Bibi Miller, Spectacular Magazine: As the show's lead, Becker had some mighty big heels to fill - an Oscar-nominated Hoffman on screen, a Tony-winning Santino Fontana on stage. The copper-topped, rosy-cheeked tenor is a relatively fresh face in show biz. As Dorothy, Becker moves and poses daintily - despite being "built like a tractor." Her neutral stance vaguely resembles a ballerina's fourth position. There was no drawn-out "feminization" sequence (à la Mrs. Doubtfire) for Dorothy. Instead, Miss Michaels simply glid onto the stage, the epitome of class.

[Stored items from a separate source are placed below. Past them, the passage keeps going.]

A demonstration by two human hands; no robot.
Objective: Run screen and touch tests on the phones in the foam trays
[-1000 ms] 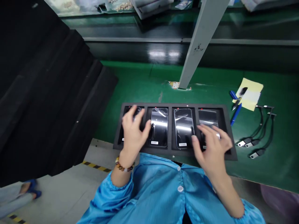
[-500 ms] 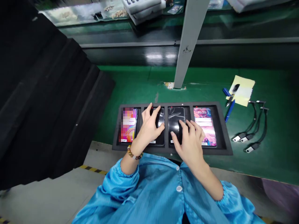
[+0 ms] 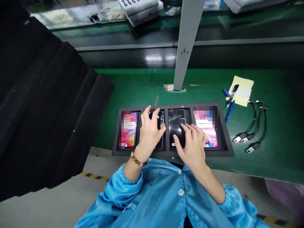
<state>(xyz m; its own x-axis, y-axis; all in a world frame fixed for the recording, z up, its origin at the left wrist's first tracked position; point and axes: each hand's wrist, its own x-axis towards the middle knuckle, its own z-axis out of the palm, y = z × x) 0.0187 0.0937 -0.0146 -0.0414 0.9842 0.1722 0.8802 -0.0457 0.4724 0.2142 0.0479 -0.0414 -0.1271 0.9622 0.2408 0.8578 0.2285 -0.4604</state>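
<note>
A black foam tray with separate compartments lies near the bench's front edge and bears several phones. The leftmost phone and the rightmost phone have lit, colourful screens. My left hand rests over the second phone, which has a dark screen, fingers spread and partly covering it. Over the right part of the third phone, also dark, is my right hand, its fingers bent and apart. Neither hand is wrapped round a phone.
Stacked black foam trays rise at the left. A grey post stands behind the tray on the green bench. At the right are yellow paper, a blue pen and short black cables. White trays sit on the shelf.
The whole view has shifted slightly, so the bench things appear a little further left. My left hand has tilted a little over the second phone; my right hand stays over the third.
</note>
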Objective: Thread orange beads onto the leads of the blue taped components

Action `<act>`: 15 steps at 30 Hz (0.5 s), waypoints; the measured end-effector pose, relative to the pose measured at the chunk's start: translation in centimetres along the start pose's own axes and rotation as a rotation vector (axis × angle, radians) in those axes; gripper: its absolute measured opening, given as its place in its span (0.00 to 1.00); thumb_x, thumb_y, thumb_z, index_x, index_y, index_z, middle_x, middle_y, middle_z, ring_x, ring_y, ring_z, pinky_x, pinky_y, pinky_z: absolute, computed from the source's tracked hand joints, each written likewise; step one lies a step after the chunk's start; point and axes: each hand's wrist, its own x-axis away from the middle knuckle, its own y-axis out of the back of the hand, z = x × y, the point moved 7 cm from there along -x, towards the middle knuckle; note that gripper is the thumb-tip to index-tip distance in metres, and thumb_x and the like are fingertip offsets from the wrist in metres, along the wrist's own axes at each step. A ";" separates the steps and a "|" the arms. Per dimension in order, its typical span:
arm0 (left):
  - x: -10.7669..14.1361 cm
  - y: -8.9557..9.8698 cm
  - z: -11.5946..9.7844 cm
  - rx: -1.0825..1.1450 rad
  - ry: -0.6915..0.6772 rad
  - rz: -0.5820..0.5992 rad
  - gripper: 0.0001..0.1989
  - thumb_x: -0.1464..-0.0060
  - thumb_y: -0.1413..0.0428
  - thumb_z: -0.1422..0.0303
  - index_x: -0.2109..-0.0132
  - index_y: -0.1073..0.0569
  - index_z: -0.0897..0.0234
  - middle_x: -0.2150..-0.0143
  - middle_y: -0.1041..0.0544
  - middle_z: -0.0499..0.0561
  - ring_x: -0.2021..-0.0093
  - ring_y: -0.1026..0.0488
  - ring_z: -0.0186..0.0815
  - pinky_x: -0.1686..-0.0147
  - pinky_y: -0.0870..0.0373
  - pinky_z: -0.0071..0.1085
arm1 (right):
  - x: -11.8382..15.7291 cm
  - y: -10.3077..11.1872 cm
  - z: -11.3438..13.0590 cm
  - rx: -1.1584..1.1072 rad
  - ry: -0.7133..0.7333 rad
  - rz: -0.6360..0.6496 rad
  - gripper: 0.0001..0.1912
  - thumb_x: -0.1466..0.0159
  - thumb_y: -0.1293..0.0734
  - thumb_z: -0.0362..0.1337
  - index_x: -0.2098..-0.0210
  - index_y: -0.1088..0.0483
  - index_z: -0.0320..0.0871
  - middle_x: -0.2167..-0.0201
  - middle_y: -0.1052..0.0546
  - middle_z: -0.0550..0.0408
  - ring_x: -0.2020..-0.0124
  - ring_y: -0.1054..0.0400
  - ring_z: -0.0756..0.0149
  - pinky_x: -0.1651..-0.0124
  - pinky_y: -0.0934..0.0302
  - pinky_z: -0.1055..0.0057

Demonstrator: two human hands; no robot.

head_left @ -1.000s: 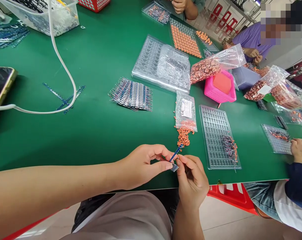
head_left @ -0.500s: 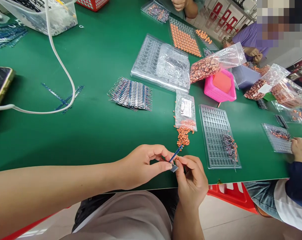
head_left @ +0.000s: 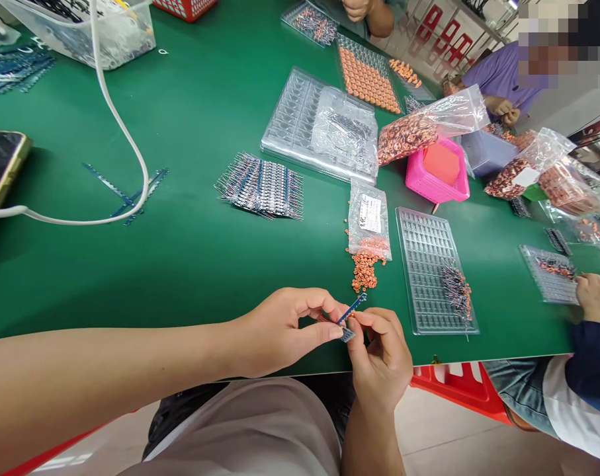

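Observation:
My left hand is closed on a narrow blue strip that looks like a circuit-board strip; its notched end sticks out up and to the right. A grey patterned end shows under the thumb. The thumb and forefinger of my right hand pinch together against the strip, at a tiny orange piece largely hidden by the fingertips. Just beyond the hands lies a pile of small orange rings, spilling from a labelled clear bag.
A clear ribbed tray with wired parts lies to the right. Fanned strips and stacked trays are farther back. A white cable crosses at left, near a phone. A co-worker's hand is at far right.
The strip's protruding end has tilted slightly down and to the right. Both hands stay nearly in place, still together at the strip.

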 end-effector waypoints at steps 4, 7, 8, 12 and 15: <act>0.0 -0.1 -0.3 -0.022 -0.044 0.010 0.04 0.42 0.44 0.69 0.63 0.26 0.66 0.61 0.22 0.51 0.59 0.27 0.36 0.53 0.30 0.32 | 0.1 0.0 0.2 0.035 0.016 0.001 0.10 0.36 0.30 0.27 0.59 0.26 0.48 0.66 0.26 0.56 0.66 0.28 0.67 0.67 0.33 0.70; 0.1 -0.1 -0.5 -0.045 -0.070 0.017 0.04 0.41 0.44 0.69 0.63 0.26 0.66 0.61 0.22 0.51 0.59 0.27 0.34 0.54 0.31 0.31 | 0.1 0.0 0.4 0.054 0.033 -0.005 0.10 0.36 0.30 0.26 0.59 0.26 0.48 0.65 0.25 0.55 0.66 0.28 0.67 0.68 0.33 0.70; 0.1 -0.1 -0.6 -0.054 -0.074 0.018 0.05 0.41 0.44 0.69 0.63 0.25 0.66 0.61 0.22 0.51 0.60 0.27 0.34 0.54 0.31 0.30 | 0.1 0.0 0.5 0.059 0.043 -0.007 0.10 0.36 0.30 0.27 0.59 0.26 0.48 0.66 0.25 0.55 0.66 0.28 0.67 0.68 0.33 0.70; 0.2 -0.1 -0.6 -0.076 -0.087 0.011 0.05 0.40 0.45 0.69 0.63 0.25 0.66 0.61 0.22 0.51 0.60 0.27 0.34 0.55 0.31 0.30 | 0.0 0.0 0.8 0.081 0.075 -0.020 0.08 0.36 0.30 0.28 0.59 0.25 0.48 0.66 0.24 0.55 0.67 0.27 0.67 0.69 0.32 0.70; 0.2 -0.1 -0.6 -0.094 -0.091 0.017 0.06 0.40 0.45 0.69 0.62 0.24 0.67 0.60 0.21 0.52 0.60 0.27 0.34 0.55 0.30 0.30 | 0.0 0.0 0.9 0.092 0.101 -0.036 0.08 0.36 0.30 0.28 0.60 0.26 0.47 0.67 0.24 0.56 0.68 0.27 0.67 0.70 0.33 0.71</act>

Susie Potter, Triangle Arts and Entertainment: Unafraid to pick on and to pick apart its own medium and its consumptive nature, Tootsie says a lot, while still managing to be light, frothy, and fully enjoyable. Fun choreography from Denis Jones and a cute, cartoonish set by Christine Peters, all under the direction of Dave Solomon, come together with strong performances to take a fun show and make it something more.